I have been staying for the last three days as a guest of the Capuchin Franciscans at St. Felix of Cantalice Friary and House of Formation here on Penang Island–Pulau Pinang in northwest Malaysia. The friary is right across the street from a huge retreat house named Stella Maris, which in turn is right on the beach overlooking the Straits of Malacca facing north. It has been typically hot, even with the breeze off the water, but I have enjoyed a morning jog on the beach each day and found one little spot on the terrace around the second floor where a breeze blows cool around the corner. There are only five friars here, one who just entered his postulancy last night as a matter of fact. I have been impressed by the fact that they live a pretty simple life. I have been reminded a number of times of the simplicity as well as the communal atmosphere of Gospel Brothers in Chicago in the ‘70s. The food here is modest, and the double house is sparsely furnished and not air-conditioned, which seems like a big thing for Malaysians who are absolutely hooked, like Singaporeans, on icy cold air-con.

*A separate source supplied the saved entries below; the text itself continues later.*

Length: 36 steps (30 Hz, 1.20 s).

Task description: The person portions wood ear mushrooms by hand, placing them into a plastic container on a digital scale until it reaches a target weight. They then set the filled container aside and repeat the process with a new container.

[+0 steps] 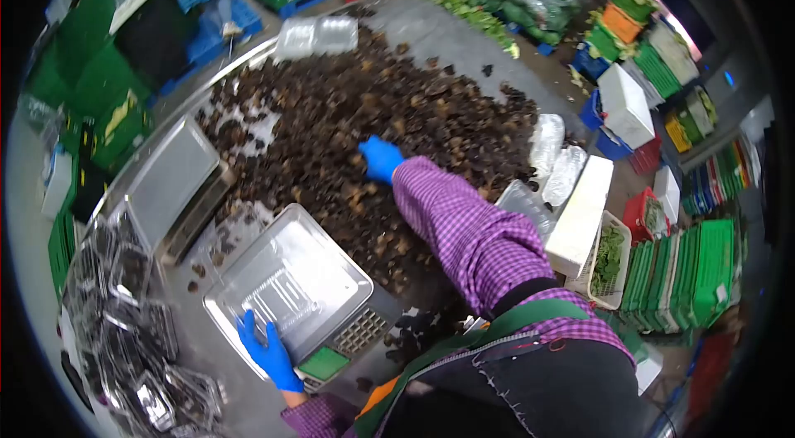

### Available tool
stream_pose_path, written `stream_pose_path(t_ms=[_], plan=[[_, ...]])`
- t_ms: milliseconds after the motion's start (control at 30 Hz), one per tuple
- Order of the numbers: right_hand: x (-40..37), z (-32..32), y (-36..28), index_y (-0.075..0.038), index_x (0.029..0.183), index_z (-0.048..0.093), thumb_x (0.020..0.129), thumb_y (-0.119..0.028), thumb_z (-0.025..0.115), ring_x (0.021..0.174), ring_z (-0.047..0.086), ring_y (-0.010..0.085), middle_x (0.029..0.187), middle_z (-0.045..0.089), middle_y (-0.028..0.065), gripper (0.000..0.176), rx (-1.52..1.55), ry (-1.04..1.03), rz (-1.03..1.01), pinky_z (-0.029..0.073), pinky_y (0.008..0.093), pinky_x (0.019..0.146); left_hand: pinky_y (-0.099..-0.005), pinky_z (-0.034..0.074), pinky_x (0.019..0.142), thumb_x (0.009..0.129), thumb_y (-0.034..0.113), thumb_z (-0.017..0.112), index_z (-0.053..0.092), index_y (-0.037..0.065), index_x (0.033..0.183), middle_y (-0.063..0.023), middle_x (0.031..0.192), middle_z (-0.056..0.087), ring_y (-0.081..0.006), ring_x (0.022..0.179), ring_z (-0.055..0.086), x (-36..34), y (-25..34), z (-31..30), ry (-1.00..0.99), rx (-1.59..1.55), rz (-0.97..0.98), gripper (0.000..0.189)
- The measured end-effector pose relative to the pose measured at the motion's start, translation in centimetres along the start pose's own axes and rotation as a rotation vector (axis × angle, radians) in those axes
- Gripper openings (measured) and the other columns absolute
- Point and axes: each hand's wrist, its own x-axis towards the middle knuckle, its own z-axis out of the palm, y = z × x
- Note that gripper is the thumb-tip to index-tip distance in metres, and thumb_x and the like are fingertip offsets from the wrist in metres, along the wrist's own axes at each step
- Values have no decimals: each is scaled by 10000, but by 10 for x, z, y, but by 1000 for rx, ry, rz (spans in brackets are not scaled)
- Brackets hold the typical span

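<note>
My right hand (381, 159), in a blue glove, reaches down onto a wide heap of dark brown wood ear mushrooms (331, 111). Its fingers are curled downward and mostly out of sight, so a grip on any piece does not show. My left hand (272, 353), also gloved in blue, is open with fingers spread at the near left edge of a digital scale (344, 281). Lying on the scale's metal pan is a clear plastic tray (281, 293), and the left fingertips are at its near side. The scale's keypad (362, 332) and green display (323, 363) face me.
A second scale (174, 185) stands to the left, above a pile of clear plastic trays (132, 330). More clear trays (317, 36) sit at the far edge. On the right are wrapped rolls (546, 144), a white foam box (581, 214) and green crates (683, 276).
</note>
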Motion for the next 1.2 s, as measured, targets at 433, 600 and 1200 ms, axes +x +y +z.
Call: stream_pose_path(t_ms=[433,600,1200], plan=[[-97,-70,-60,-88,1113,584,664,-65,637,962,584,384,1039,571,172,452,326,316,-257,495,434,803,-376,268,1098,779,-30,621,367,-6,1392,-152,1412,400,-278,1297,381,-20,6,5,-270,-200,64,663],[-149,-90,-147,-135,1139,630,742,-104,654,800,643,253,949,660,109,399,755,276,-515,520,331,688,-383,236,1117,782,-2,639,326,-9,1415,-168,1445,355,-282,1334,337,-24,1,10,-306,-189,81,706],[-172,-36,-207,-150,1419,355,600,-152,757,1269,379,428,1433,343,222,912,335,-2,-927,359,474,1035,-364,296,1090,786,122,708,296,-34,1420,-204,1430,378,-280,1313,386,-29,33,12,-276,-334,131,772]])
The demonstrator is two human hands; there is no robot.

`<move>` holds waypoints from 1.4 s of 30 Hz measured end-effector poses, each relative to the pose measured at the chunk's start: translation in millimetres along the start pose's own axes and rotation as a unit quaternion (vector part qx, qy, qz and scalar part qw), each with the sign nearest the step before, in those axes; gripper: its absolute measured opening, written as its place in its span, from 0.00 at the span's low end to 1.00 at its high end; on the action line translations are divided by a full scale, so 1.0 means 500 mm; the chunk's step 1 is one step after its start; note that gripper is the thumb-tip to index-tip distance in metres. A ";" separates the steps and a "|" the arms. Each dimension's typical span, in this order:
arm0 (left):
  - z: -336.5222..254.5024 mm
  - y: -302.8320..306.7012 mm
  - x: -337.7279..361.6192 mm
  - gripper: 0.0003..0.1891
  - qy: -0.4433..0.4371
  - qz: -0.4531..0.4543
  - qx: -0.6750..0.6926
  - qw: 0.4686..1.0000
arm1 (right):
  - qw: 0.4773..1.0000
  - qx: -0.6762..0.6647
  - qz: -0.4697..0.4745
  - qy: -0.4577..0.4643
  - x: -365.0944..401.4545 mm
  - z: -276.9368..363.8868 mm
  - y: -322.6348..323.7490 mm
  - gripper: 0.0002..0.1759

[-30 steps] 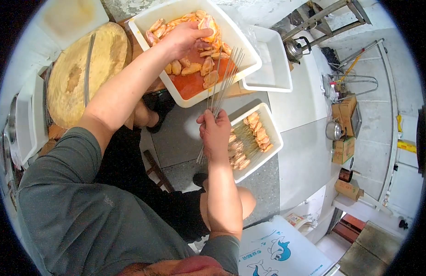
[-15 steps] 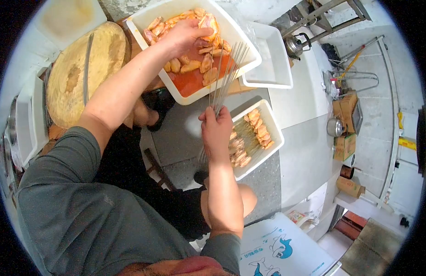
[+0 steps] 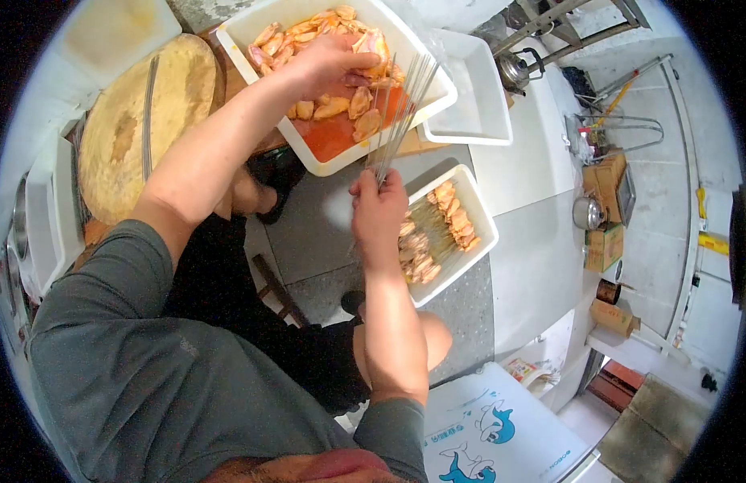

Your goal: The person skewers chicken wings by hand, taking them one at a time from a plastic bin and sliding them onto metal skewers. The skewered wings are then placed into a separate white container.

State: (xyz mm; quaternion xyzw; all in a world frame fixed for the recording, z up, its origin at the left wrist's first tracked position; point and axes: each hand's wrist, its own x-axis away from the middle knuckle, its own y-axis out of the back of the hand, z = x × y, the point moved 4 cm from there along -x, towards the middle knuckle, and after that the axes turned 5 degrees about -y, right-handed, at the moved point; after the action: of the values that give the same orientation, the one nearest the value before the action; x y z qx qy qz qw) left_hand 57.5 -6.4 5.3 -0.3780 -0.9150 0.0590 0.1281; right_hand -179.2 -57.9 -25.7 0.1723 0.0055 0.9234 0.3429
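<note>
My left hand (image 3: 329, 64) is over the large white tub (image 3: 434, 113), its fingers closed on a chicken wing (image 3: 374, 50). Many raw chicken wings (image 3: 333, 106) lie around it in orange-red marinade. A bundle of thin metal skewers (image 3: 399, 121) is gripped low down in my right hand (image 3: 380, 201). The skewers fan upward, with their upper ends over the tub's edge close to the held wing. To the right of that hand stands a smaller white tray (image 3: 483, 211) with rows of skewered chicken (image 3: 455, 216) in it.
An empty-looking white bin (image 3: 473, 97) adjoins the tub. On the left are a round wooden chopping block (image 3: 115, 133) and a white container (image 3: 61, 209). Kettles (image 3: 586, 213) and cardboard boxes (image 3: 605, 248) stand farther right. A white lid with blue dolphins (image 3: 502, 386) is near the bottom.
My left hand has shifted slightly right with the chicken wing. My right hand and the skewers have risen slightly in view, as the whole view moved a little.
</note>
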 end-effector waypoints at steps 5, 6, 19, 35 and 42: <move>0.018 0.009 -0.010 0.20 0.005 0.008 0.030 1.000 | 1.000 -0.004 -0.002 -0.008 -0.005 0.012 0.004 0.09; 0.009 0.007 -0.006 0.20 0.004 -0.004 0.031 0.999 | 1.000 -0.009 -0.004 -0.002 -0.011 0.006 0.004 0.09; -0.013 -0.025 0.018 0.14 -0.004 0.026 0.045 0.999 | 0.998 0.053 -0.016 0.026 -0.018 0.024 -0.003 0.11; 0.029 -0.032 0.015 0.20 -0.015 -0.054 -0.093 0.994 | 0.999 -0.032 -0.015 0.025 -0.041 0.035 -0.014 0.09; 0.034 -0.048 0.024 0.16 -0.043 -0.001 -0.086 0.995 | 1.000 -0.005 0.003 0.016 -0.044 0.024 -0.020 0.10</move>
State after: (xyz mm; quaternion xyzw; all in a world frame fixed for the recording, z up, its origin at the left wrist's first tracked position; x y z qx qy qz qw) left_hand 28.4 -15.0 -3.9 -0.3841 -0.9216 -0.0040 0.0555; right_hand -153.4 -65.4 -22.8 0.1562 0.0056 0.9271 0.3406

The superior here is Fr. Paul Cheong, himself a simple, under-stated man. He reminds me of my Uncle Bong of happy memory. I had met him already at the WCCM retreat last weekend. He has recently agreed to be the spiritual director for the WCCM Malaysia. They are happy about this because, as one woman told me, “he is a real contemplative.” I was impressed by the fact that he traveled to and from the retreat by bus wearing his light brown Franciscan habit carrying only a knapsack on his back. A real friar of the first hour. I suddenly felt like my backpack and guitar case were like lugging an entire cruise ship around. Paul has an interesting background and a connection to Fr. Bede. (This should no longer come as a surprise to me.) He first joined a diocesan seminary in the early eighties but decided early on that this was not his vocation, and so he left and went west… to India for six months. He stayed first at a Christian ashram run by a Jesuit who Paul says was quite strict with his visitors: if they weren’t serious about their spiritual practice and his schedule they were encouraged not to stay. He then spent three weeks at Shantivanam where he found Fr Bede, by way of contrast, welcoming to everyone, he said laughing, “even hippies and wanderers.” After a time visiting a Buddhist monastery in Colomba, Sri Lanka he came back to Malaysia and joined the Capuchins.

At the retreat this past weekend I was wondering if Fr Paul was buying into what I was teaching about integral spirituality––spirit, soul and body––and drawing from other traditions, but he didn’t say much all weekend until the very end. At breakfast on Sunday morning he suddenly out of nowhere said to me emphatically, “I am so glad that you are talking about the importance of the body!” and then went on at length about it. Then later at the closing Q&A, there was some debate about the connection between the mantra and the breath. I had suggested earlier on the retreat, as I usually do, that you focus on the why first, and then posture and the breath, and then attach the mantra to the breath. One of the long time meditators countered “not to worry about the breath, just say the mantra!” But Fr Paul jumped in in his sober way and said, “I am glad that you brought up the importance of the breath. This is one thing we learn so important from the Buddhists” and went on at length about that. Just this morning when we were talking about my upcoming days in Bangkok, he said again at breakfast that he was fascinated with the Buddhists and had also spent some time meditating with the Theravadan monks there. And a number of times over these days he has brought up again “taking care of the body” and how much he enjoyed the stretching and breathing I did with the retreatants, and how maybe next time I come I could do that with the community here. Though I am convinced of this path of holistic spirituality for myself, sometimes I worry that it is simply too eccentric for most others. And then, every now and then you get a glimmer of recognition and an affirmation, and you think, “There just may be hope. We just may be having some kind of positive effect on the world.”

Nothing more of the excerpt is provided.